Chocs souterrains

L’entame reflète le talent de Jérôme Meizoz pour l’ellipse: «Quand mère s’est jetée sous le train, il a bien fallu trouver une femme de ménage.» Dans ce style aiguisé dont la simplicité épurée n’empêche ni l’humour ni la poésie, il retrace dans Séismes le parcours d’un jeune garçon qui devient adulte dans le Valais des années 1970. Les «séismes», ici, ce sont ces moments de sidération, ces instants rares où l’on reste stupéfait face à un geste, une parole, une vision. A partir du suicide de sa mère, première de ces déflagrations intimes, et dans un va-et-vient chronologique autour de cet événement qui ne sera plus mentionné, le narrateur égrène ses expériences fondatrices, celles qui hantent durablement sa mémoire et ont laissé leur trace dans le rêve, dans le corps, répercutant leurs ondes de choc et liant les vingt-quatre courts récits qui composent Séismes.

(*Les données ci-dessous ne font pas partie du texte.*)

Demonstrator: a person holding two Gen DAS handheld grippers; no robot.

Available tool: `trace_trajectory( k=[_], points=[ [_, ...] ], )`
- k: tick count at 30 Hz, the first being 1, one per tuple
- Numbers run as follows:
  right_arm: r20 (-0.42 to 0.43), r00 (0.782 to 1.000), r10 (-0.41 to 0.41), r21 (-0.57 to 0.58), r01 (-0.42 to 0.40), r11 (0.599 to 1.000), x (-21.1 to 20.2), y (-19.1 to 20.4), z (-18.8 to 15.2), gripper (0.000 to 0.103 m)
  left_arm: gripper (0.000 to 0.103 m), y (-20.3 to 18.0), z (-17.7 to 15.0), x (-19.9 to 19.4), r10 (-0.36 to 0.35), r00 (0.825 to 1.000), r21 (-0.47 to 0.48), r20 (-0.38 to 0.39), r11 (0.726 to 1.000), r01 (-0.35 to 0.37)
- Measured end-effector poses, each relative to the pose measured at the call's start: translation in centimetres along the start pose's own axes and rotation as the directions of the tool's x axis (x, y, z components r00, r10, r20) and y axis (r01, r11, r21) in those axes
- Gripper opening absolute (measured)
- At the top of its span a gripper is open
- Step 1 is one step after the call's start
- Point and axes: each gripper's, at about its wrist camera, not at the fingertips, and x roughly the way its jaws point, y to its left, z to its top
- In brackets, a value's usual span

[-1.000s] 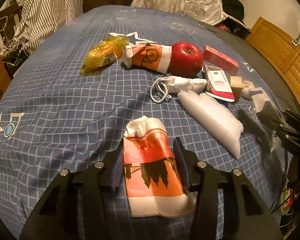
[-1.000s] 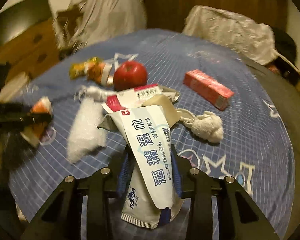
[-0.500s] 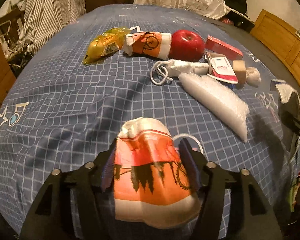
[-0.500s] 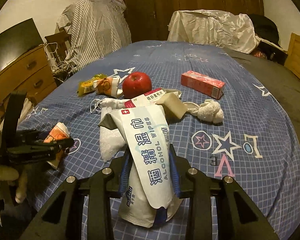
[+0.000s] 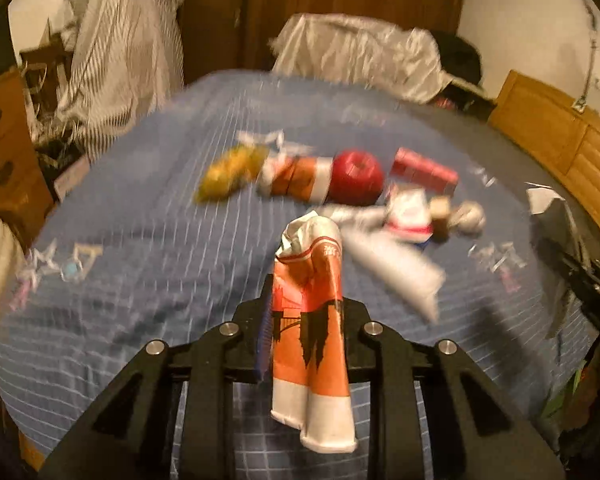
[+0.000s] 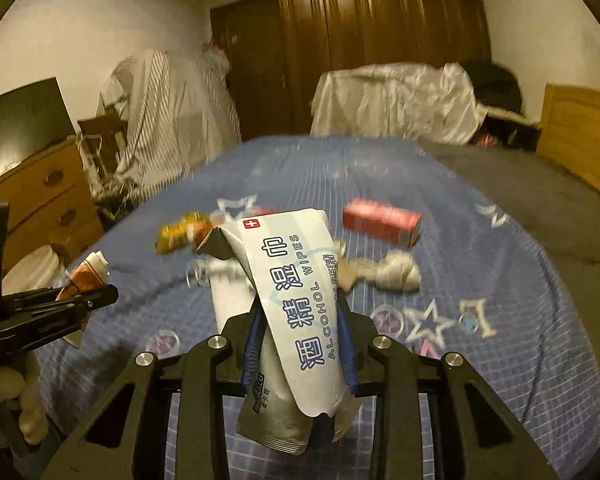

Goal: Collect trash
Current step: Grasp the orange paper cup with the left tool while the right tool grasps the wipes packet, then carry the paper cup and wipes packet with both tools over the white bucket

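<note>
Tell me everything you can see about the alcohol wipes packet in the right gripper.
The alcohol wipes packet is a soft white and grey pouch with a red cross mark and blue print. It looks crumpled, its top flap folded over. It stands nearly upright, pinched between the right gripper, lifted above the blue bedspread. Nothing else touches it.

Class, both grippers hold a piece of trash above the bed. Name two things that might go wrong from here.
1. The alcohol wipes packet hangs far out of the right gripper; it might slip.
2. The left gripper pinches the orange wrapper mid-length, so its drooping end may snag on the bed.
</note>
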Motion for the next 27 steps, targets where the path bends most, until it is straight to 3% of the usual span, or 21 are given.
trace_trajectory(
  k=[8,14,21,27],
  points=[
    [0.12,0.99,-0.071,-0.012,0.072,0.997,-4.5,2.6,3.1,0.033,0.023,-4.7,2.9,-5.3,-0.053,0.986,0.094,0.16,0.995,0.038],
    [0.149,0.985,-0.086,-0.026,0.091,0.996,-6.1,4.5,4.3,0.034,0.023,-5.8,3.6,-6.3,-0.067,0.979,0.109,0.192,0.993,0.046],
    [0.153,0.987,-0.051,-0.064,0.061,0.996,-6.7,7.4,5.9,0.034,0.024,-3.8,4.2,-7.4,-0.047,0.976,0.084,0.211,0.996,0.03],
    [0.144,0.989,0.039,-0.113,-0.023,0.993,-5.8,11.8,8.2,0.034,0.024,0.2,5.2,-8.8,0.018,0.973,0.032,0.23,0.999,-0.026]
  ],
)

De manière fragmentaire et sensible se dessine à la fois le portrait du jeune homme et la chronique des habitants d’un village – jamais nommé, celui-ci est une source inépuisable d’histoires, un univers banal et infini élevé par l’écriture à une forme d’universalité. Jérôme Meizoz donne vie à une époque avec un sens du détail évocateur et une grande finesse d’observation. Dans ce monde patriarcal réglé par des rituels, la religion et les rôles sociaux dévolus à chacun pèsent de tout le poids de la tradition, et les personnages qui y évoluent semblent des figures presque archétypales – on en a déjà croisés certains dans les livres précédents de l’auteur, Fantômes, Père et passe ou Destinations païennes, réédité ces jours en poche. Il y a le père, la religieuse, le chanoine, le professeur, le voisin allemand, les vieillards marginaux, les femmes aussi, qui occupent une place centrale, suscitant les premiers émois érotiques du garçon.

Comment alors dire le désir? Il s’exprimera par des métaphores animales suggestives, empruntera aussi au champ du sacré. C’est que trouver les mots n’est pas aisé, dans ce monde paysan mutique. Depuis le silence qui a entouré la mort de sa mère, le jeune homme se méfie des explications des adultes et remet peu à peu en question l’autorité de la religion, de l’armée, de ces instances supposées définir ce que c’est que d’être un homme. Jérôme Meizoz évoque la faillite de la parole et ses conséquences dans une dernière partie un peu à part, qui retrace trois moments où «on n’a pas su dire», dans une formulation répétitive qui souligne la dimension chorale de cette petite société où le narrateur s’efface souvent dans un «on» collectif.

Car malgré l’intimité du sujet, il n’y a ni lyrisme ni pathos dans Séismes: c’est en creux que le narrateur se dévoile, par le regard qu’il porte sur les autres et sur le lieu. Et puisque dire est difficile, Jérôme Meizoz laisse les silences habiter son écriture elliptique comme une respiration, qui accueille ce qu’on n’exprime pas. Quant aux séismes, ils dévoilent en un éclair la face cachée de la communauté, ébranlant fugacement les conventions pour mettre à jour une forme de vérité, de liberté intime.

 

JEROME MEIZOZ, SEISMES, ED. ZOE, 2013, 96 PP.

JEROME MEIZOZ, DESTINATIONS PAIENNES, COLL. MINIZOE, ED. ZOE, 80 PP. 2013.